Les passeurs de l’essentiel
Cinq enseignants interrogent le sens de leur pratique professionnelle et leur regard sur l’école aujourd’hui. Nous leur avons demandé de présenter brièvement l’origine de leur vocation et leur parcours, ainsi que les spécificités des contextes scolaires dans lesquels ils travaillent.

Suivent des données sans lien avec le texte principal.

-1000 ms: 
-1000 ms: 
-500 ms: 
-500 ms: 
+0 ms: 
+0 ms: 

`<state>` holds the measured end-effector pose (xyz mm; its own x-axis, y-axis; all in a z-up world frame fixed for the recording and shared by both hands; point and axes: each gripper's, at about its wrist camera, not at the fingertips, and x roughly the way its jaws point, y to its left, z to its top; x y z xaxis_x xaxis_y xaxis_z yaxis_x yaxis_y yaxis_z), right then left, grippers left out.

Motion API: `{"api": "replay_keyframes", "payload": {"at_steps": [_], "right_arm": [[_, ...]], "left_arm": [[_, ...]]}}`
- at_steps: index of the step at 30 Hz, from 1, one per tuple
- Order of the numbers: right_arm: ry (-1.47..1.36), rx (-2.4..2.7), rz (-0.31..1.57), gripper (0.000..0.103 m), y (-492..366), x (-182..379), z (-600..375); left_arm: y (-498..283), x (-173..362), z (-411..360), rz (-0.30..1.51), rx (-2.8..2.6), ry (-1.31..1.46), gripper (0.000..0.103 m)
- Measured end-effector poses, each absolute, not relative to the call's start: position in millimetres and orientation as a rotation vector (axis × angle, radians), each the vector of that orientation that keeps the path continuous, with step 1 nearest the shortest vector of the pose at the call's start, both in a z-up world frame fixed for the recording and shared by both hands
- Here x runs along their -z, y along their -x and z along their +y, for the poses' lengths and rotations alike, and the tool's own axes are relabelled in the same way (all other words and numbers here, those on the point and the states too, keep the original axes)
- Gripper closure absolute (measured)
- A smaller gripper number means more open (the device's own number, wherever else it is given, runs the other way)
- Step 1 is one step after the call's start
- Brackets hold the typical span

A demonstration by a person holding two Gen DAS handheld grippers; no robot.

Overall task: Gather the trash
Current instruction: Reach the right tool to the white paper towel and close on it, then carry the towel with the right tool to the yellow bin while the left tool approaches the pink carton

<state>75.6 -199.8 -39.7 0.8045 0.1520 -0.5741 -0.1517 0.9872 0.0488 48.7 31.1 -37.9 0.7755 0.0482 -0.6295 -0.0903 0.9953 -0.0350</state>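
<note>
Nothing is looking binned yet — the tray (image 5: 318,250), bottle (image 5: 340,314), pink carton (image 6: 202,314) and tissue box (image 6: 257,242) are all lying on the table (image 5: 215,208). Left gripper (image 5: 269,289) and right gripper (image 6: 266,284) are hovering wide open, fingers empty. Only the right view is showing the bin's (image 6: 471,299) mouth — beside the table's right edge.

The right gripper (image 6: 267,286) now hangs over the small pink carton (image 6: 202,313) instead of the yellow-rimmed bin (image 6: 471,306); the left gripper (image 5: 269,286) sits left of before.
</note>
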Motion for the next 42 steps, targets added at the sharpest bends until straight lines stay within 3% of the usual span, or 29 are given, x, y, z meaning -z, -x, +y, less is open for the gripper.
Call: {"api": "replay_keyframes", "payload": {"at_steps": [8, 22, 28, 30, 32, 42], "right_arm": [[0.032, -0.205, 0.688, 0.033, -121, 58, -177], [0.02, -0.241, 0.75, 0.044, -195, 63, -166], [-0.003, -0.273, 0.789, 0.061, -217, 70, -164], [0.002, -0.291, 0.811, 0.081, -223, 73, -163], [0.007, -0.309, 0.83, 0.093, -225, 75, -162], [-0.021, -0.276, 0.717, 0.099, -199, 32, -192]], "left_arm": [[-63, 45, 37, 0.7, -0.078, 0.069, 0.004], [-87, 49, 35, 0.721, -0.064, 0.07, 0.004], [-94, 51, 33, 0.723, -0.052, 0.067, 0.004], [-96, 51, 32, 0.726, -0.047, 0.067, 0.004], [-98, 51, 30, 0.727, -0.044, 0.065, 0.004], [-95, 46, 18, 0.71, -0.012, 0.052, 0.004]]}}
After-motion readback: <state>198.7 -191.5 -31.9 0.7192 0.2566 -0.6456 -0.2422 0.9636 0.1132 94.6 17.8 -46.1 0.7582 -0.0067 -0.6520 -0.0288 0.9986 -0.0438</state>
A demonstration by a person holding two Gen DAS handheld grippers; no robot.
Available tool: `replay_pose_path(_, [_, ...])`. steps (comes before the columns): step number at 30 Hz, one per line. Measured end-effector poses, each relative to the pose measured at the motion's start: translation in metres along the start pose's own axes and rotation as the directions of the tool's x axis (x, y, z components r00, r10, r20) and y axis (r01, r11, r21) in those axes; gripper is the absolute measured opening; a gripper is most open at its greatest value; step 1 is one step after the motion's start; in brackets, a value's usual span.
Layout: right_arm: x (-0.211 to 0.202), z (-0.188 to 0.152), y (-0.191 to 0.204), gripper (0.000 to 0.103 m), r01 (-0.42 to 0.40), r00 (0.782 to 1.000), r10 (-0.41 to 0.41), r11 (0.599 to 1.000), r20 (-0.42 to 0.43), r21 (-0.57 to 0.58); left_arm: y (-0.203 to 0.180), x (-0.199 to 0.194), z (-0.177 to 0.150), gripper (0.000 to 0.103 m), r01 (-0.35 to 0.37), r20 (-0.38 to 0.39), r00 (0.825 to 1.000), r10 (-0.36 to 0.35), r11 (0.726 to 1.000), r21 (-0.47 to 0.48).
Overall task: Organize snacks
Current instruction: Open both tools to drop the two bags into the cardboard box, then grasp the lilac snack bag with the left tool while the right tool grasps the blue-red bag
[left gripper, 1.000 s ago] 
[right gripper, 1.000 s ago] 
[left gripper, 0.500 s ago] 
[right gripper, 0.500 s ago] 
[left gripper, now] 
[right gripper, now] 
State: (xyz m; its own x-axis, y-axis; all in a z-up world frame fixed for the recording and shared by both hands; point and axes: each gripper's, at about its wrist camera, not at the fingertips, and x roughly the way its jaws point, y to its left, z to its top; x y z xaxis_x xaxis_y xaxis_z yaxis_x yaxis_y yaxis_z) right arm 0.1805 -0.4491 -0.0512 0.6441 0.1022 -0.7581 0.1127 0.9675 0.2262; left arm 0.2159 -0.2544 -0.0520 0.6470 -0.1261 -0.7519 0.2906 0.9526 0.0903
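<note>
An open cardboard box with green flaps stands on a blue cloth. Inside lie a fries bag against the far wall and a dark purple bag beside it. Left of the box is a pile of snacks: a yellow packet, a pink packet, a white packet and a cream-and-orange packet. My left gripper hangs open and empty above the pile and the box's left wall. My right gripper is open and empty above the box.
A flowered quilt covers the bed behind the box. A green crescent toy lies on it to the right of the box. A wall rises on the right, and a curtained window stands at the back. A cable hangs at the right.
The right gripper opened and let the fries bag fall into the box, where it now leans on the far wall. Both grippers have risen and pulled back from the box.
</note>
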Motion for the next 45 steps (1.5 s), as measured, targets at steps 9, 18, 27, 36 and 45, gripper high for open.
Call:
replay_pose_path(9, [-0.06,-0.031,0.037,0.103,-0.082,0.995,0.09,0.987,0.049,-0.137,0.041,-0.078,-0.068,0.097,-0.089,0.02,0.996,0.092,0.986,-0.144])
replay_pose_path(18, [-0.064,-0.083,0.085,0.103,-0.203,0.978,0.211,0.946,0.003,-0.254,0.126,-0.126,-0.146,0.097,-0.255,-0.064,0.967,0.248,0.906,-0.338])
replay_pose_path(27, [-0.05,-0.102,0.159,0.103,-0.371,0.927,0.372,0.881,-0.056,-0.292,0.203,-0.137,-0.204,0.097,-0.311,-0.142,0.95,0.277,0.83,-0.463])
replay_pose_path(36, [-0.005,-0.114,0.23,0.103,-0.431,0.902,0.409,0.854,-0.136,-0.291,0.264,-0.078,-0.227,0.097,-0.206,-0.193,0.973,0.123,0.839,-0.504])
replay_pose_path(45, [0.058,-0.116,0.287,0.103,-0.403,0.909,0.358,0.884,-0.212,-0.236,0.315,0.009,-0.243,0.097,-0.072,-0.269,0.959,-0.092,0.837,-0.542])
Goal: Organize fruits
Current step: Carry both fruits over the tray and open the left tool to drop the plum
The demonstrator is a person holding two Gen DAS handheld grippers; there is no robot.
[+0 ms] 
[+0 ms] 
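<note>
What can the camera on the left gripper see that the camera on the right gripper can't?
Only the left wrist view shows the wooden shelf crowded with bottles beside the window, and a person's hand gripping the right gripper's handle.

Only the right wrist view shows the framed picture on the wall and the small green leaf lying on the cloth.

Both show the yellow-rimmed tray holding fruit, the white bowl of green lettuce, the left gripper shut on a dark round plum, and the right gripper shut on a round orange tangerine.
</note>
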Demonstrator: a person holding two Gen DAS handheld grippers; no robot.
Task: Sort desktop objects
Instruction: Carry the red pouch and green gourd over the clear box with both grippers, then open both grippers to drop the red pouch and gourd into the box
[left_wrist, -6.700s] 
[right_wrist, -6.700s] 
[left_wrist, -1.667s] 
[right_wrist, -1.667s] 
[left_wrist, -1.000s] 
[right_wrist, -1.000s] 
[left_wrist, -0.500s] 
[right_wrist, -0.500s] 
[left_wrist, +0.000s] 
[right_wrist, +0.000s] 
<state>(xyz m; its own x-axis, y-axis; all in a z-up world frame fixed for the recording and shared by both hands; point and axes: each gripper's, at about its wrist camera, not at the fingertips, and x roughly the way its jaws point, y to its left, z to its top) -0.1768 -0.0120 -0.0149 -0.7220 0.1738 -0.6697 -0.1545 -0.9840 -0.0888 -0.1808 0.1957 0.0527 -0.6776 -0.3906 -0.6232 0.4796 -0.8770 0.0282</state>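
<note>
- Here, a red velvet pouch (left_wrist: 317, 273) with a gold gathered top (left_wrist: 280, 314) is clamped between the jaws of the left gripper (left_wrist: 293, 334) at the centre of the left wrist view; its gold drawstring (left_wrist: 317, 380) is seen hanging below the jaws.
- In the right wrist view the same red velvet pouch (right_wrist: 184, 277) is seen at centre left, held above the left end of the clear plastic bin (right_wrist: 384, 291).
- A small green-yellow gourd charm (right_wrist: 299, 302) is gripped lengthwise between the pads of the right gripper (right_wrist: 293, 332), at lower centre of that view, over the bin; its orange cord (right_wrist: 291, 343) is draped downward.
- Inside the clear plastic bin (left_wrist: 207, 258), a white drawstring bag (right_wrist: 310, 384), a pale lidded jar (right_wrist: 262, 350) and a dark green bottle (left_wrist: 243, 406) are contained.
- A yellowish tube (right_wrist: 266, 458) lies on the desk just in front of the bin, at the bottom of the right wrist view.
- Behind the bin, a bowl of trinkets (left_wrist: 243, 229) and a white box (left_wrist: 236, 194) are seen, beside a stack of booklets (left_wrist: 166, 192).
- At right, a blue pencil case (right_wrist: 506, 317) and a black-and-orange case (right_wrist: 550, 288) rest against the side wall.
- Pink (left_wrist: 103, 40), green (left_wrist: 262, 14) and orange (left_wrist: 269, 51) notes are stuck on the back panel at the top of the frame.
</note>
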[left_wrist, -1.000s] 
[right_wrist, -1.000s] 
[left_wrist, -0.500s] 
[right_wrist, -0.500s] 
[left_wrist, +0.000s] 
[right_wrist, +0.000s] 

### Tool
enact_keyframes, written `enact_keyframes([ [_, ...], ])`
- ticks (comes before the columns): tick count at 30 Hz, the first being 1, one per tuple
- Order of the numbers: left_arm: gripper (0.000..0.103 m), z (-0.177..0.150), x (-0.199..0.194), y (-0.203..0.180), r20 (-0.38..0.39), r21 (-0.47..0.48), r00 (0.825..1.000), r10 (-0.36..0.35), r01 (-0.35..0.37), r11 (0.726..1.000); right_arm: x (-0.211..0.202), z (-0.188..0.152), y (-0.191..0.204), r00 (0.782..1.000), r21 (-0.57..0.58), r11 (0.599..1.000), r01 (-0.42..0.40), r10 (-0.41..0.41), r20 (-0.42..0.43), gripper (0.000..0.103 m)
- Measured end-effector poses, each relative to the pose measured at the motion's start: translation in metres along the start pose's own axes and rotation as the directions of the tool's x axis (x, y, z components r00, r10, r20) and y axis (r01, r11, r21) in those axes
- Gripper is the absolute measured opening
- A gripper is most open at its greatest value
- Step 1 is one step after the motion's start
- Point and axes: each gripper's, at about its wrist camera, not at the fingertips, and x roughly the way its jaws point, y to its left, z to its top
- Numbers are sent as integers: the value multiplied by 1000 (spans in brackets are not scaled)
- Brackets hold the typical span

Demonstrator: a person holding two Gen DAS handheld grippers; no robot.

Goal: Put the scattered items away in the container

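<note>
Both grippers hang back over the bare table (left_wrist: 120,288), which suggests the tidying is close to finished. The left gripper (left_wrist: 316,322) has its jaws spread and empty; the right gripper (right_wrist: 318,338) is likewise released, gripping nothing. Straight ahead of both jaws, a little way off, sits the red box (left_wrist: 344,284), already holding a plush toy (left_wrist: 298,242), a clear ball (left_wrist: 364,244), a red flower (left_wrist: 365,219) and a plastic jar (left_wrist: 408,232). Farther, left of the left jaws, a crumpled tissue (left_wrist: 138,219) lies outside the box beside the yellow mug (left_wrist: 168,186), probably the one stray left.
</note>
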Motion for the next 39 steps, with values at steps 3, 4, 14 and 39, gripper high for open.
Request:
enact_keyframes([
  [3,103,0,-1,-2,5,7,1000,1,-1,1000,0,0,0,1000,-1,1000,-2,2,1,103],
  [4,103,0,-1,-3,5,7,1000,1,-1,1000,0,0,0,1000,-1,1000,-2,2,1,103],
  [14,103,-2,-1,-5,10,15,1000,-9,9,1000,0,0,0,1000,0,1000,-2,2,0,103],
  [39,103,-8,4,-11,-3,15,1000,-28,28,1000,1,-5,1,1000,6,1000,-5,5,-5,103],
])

Puis nous les avons invité à réagir à un propos de Jean-Marie Domenach qui affirmait que, face à la surabondance d’informations propre à notre époque, l’enjeu pour l’école est moins de « lutter contre l’ignorance » que « contre l’insignifiance », c’est-à-dire de fournir « une articulation des savoirs et une hiérarchie des valeurs[1] ». Ces entretiens rendent compte d’expériences assez diverses qui, sans être représentatives, dessinent un tableau de la pratique enseignante en France en 2019 et témoignent du dynamisme de la vocation chez ces « passeurs de l’essentiel », attachés à leurs élèves, à leur discipline et à l’école de la République.
Le désir et le territoire
Camille Taillefer – Le collectif d’élèves de première du lycée Jacques Feyder d’Épinay-sur-Seine qui a rédigé une tribune, intitulée « Sommes-nous moins français parce que nous vivons de l’autre côté du périphérique ? », dans Le Monde du 22 juin 2019, a fait le lien entre conditions de scolarisation et citoyenneté. Ce faisant, ils ont conquis leur indépendance, « le droit d’accéder aux problèmes » comme l’écrivait Jacques Berque à propos des pays colonisés[2], et prouvé que l’école était encore capable de réussir sa mission émancipatrice.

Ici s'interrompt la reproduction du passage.